Parce que nous avons beaucoup de choses en commun, à commencer par le caractère insulaire ou archipélagique de nos territoires, à l’exception de la Guyane, qui toutefois est bordée par l’océan et tout aussi éloignée de Paris. Depuis plus de vingt ans, ces caractéristiques géographiques et nos problématiques communes nous ont amenés à initier collectivement des projets tels que Usep Monde, la TransOcéane ou Usep TV : des projets visant à relier nos territoires et ouverts à tous les comités de France et à l’Usep Maroc.

Si les comités d’Outre-Mer travaillaient déjà ensemble, pourquoi se constituer en association de coordination ?
Pour formaliser cette collaboration et, sur un plan pratique, gérer conjointement les demandes de subventions communes et les contributions nationales. Nous souhaitons que les actions que nous menons soient mieux reconnues comme des leviers de cohésion sociale et promotrices de santé dans nos territoires. Pour cela, je suis bien entourée, avec un conseil d’administration composé de 2 représentants de chaque territoire. Ainsi est née en octobre 2025 l’Association Usep des Outre-Mer. Nous nous sommes également structurés en groupes de travail : Formation, Observatoire des pratiques, Usep TV, Mon Asso booste mon cerveau, qui est une initiative ultramarine. L’un de nos premiers objectifs est la relance de la TransOcéane, en septembre, à l’échelle de la planète.

Outre vos réunions mensuelles en visioconférence, vous vous êtes retrouvés en avril en Guadeloupe lors d’un séminaire en présentiel prolongé par un colloque. Quel était son objet ?
Ce colloque organisé dans l’amphithéâtre du lycée Sony Rupaire à Sainte-Rose nous a notamment permis d’aborder la question cruciale du modèle économique de nos comités, au regard de nos statuts institutionnels différents : département, région, ou collectivités pour la Polynésie, la Nouvelle-Calédonie et Wallis-et-Futuna, qui souhaite rejoindre aujourd’hui l’Usep. Nous ne bénéficions pas non plus des mêmes moyens humains : La Réunion dispose par exemple de 5 professeurs des écoles mis à disposition à temps complet, ce qui permet un développement à long terme du sport scolaire dans ce département. Au regard du coût très modeste des licences, nos comités d’économie sociale et solidaire ne peuvent plus s’appuyer uniquement sur ces ressources et doivent aller vers un modèle économique hybride. Pour cela nous avons besoin de nouveaux appuis, notamment dans le monde de l’entreprise.

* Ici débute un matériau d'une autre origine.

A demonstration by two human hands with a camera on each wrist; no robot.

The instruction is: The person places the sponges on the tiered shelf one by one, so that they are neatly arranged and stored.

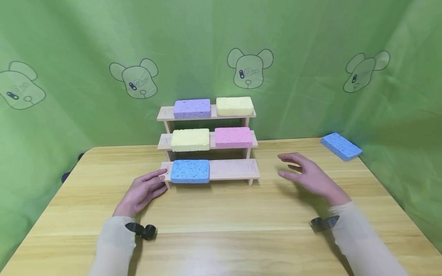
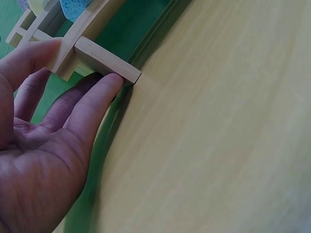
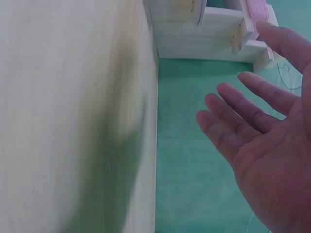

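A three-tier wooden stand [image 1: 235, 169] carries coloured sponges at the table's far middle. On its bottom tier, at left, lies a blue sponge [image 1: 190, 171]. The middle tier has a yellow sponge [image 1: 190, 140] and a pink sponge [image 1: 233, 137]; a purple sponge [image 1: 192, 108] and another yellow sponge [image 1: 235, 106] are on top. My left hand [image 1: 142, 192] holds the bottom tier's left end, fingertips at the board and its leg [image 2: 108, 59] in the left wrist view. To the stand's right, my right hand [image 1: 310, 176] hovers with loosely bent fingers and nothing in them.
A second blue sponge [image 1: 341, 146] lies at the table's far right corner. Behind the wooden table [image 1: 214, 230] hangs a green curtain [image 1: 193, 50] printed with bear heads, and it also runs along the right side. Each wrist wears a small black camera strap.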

Quels étaient les autres thèmes ?
Une deuxième table ronde portait sur « la santé de l’enfant comme levier de réussite éducative dans les territoires ultra-marins ». Enfin, la troisième avait pour thème la « prévention des violences », et plus particulièrement le rôle du sport et des acteurs associatifs dans l’émancipation des filles et des femmes et dans l’éducation des garçons.
La présidente de l’Usep, le secrétaire général adjoint et le directeur national ont participé à ce colloque et assisté à votre conseil d’administration…
Oui. J’en profite pour remercier l’Usep nationale pour son accompagnement. Véronique Moreira, Laurent Muguet et Jérôme Vandenabeele ont également pu avoir des temps d’échanges spécifiques, comme avec les comités de Polynésie française, de Mayotte et de Nouvelle-Calédonie. Ils ont également apporté leur caution nationale lors des différentes rencontres avec des représentants institutionnels et acteurs éducatifs de Guadeloupe, en particulier le recteur de La Guadeloupe, M. Gabriele Fioni.

Et demain ?
Outre la relance de la TransOéane, forts de notre projet sportif associatif 2025-2029 nous avons défini des pistes de travail autour desquelles nous souhaitons mobiliser les fédérations territoriales de la Ligue de l’enseignement, nos députés et sénateurs et le ministère des Outre-Mer. Nous saurons également nous rapprocher des comités régionaux Usep de l’Hexagone, dont nous sommes un peu l’équivalent à l’échelle des territoires d’Outre-Mer, pour profiter de leur expérience et mutualiser nos pratiques.